## Instructions for the task:
Restate word for word the lines below from the one that has "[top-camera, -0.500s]" through the one that has "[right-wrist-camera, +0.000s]", keeping both and dropping all pictures.
*** Opening Source material ***
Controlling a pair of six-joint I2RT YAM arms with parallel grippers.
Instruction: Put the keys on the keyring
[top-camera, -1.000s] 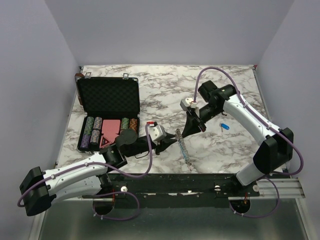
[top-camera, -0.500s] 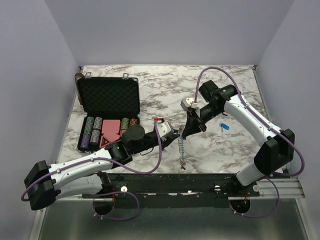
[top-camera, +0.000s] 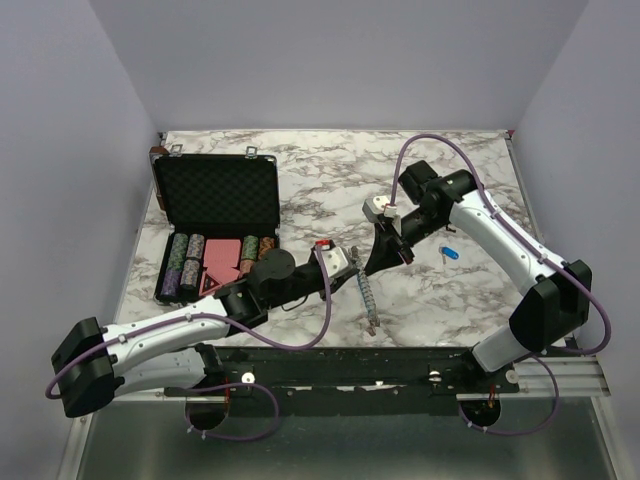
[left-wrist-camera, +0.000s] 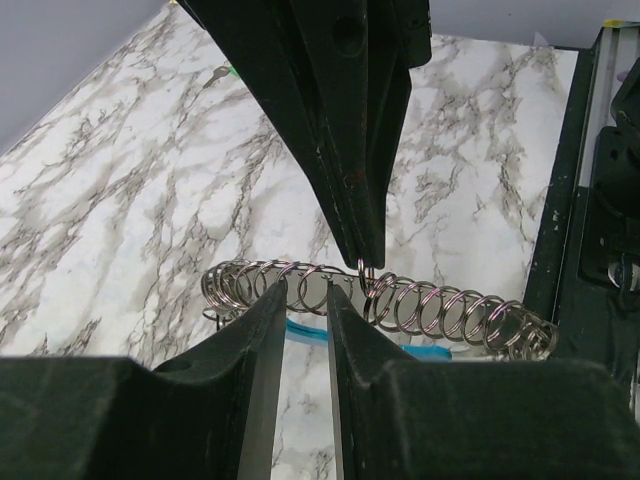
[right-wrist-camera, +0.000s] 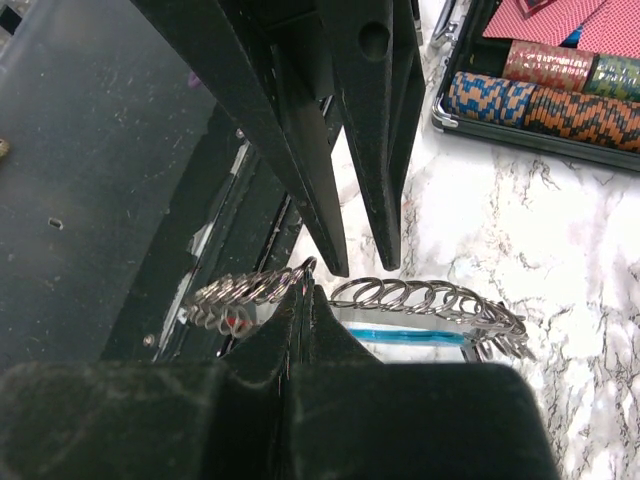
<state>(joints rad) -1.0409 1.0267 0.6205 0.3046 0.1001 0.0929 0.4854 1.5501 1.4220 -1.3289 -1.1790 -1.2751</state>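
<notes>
Left gripper (left-wrist-camera: 306, 295) has come to the keyring (left-wrist-camera: 450, 315), narrow, grip unclear; right gripper (right-wrist-camera: 302, 295) pinches it. It looks floppy, light: hold one ring.

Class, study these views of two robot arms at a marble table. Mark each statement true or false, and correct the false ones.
1. The black case stands open, with poker chips in its lower half. True.
2. The blue key is threaded on the keyring. False: it lies alone on the table, apart from the keyring.
3. The left gripper and the right gripper both meet at the keyring. True.
4. The right gripper is wide open. False: it is shut, pinching one ring of the keyring.
</notes>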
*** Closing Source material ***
## Solved exercise:
[top-camera, -0.500s] 
[top-camera, +0.000s] 
[left-wrist-camera, +0.000s] 
[right-wrist-camera, +0.000s] 

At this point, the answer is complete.